Find the line containing "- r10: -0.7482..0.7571" in the listing below. Repeat it exactly, along with each following line up to and including the one containing "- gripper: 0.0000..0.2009".

[Provided material Boundary: Start]

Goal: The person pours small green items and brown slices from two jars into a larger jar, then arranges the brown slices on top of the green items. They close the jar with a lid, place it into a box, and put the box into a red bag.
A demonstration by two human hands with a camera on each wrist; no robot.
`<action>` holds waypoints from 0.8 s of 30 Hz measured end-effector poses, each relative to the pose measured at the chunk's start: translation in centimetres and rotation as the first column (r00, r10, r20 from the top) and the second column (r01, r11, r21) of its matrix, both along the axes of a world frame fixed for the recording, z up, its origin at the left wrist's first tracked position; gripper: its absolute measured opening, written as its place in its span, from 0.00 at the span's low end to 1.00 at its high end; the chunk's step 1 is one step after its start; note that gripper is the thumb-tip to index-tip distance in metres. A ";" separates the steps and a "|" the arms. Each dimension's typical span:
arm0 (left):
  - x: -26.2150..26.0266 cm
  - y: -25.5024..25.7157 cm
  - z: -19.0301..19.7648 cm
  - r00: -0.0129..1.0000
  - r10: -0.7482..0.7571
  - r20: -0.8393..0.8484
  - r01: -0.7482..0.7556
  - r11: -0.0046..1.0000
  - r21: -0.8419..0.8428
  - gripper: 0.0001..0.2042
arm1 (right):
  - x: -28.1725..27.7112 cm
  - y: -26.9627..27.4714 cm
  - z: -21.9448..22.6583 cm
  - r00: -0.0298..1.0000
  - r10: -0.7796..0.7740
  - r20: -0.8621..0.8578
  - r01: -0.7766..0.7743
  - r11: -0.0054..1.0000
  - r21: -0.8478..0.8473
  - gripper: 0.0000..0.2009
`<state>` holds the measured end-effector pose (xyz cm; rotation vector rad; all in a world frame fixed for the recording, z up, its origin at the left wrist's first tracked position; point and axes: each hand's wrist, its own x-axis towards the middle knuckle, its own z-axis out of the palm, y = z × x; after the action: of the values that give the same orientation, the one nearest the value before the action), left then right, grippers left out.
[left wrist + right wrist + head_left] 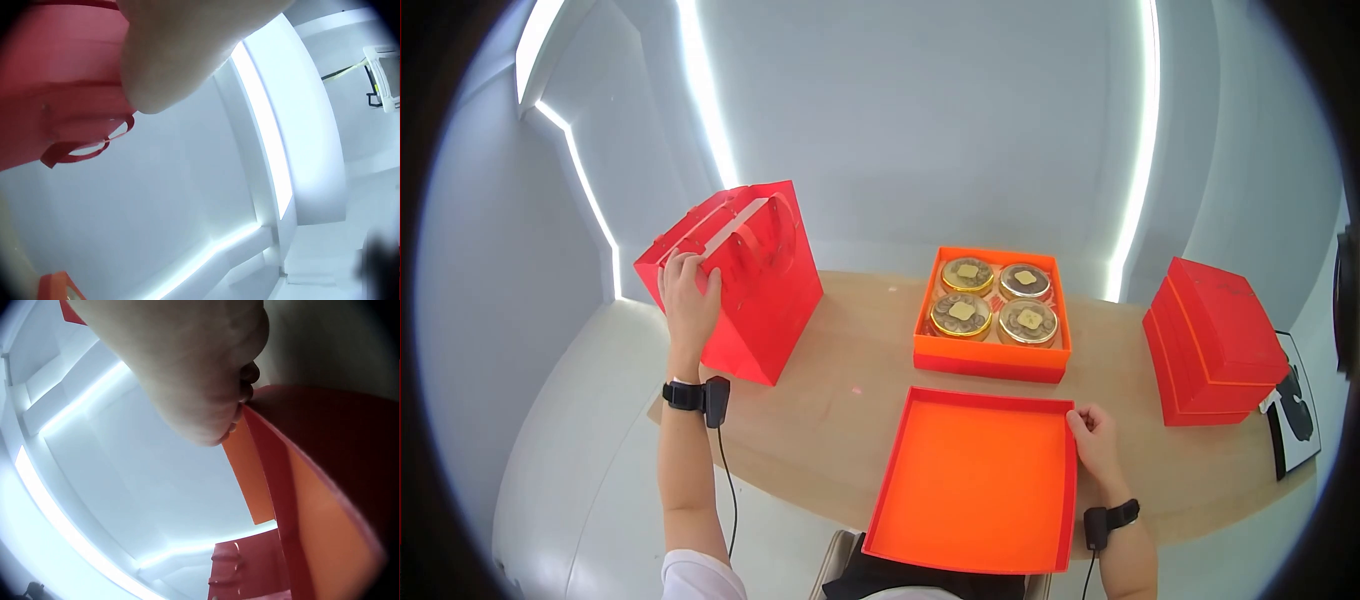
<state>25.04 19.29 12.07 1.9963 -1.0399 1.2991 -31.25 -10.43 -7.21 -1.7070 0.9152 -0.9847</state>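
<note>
A tall red paper bag (770, 310) with ribbon handles stands at the table's left. My left hand (690, 305) grips its top edge, fingers over the rim and thumb on the near side. In the left wrist view, the hand (181, 50) covers part of the bag (62, 69). My right hand (1100, 445) pinches the right rim of a shallow red lid (980, 480), orange inside, tilted over the table's front edge. The right wrist view shows the hand (194, 369) at the lid's rim (331, 481); some fingertips are hidden.
Behind the lid, an orange-lined box (990, 363) holds several round tins with gold labels (961, 314). Stacked red boxes (1215, 335) stand on the right of the table (850, 350), beside a black-and-white item (1293, 405). Cables hang from both wrists.
</note>
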 end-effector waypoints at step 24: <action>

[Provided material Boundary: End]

Answer to the exercise:
  - r10: -0.7482..0.7571
  - r20: -0.8393..0.8484
  - r01: -0.7482..0.7556
  - r11: -0.0046..1.0000
  - r21: -0.8419..0.8428
  - gripper: 0.0001..0.2042
arm1 (right):
  - x: -28.1725..27.7112 cm
  - y: -26.9627..27.4714 cm
  - z: -21.9448..22.6583 cm
  - r00: -0.0298..1.0000
  - r10: -0.7796..0.7740
  - r20: -0.8621..0.8578
  - r01: -0.7766..0.7743
  - r11: -0.0054..1.0000
  - r21: -0.8478..0.8473
  - gripper: 0.0000..0.2009

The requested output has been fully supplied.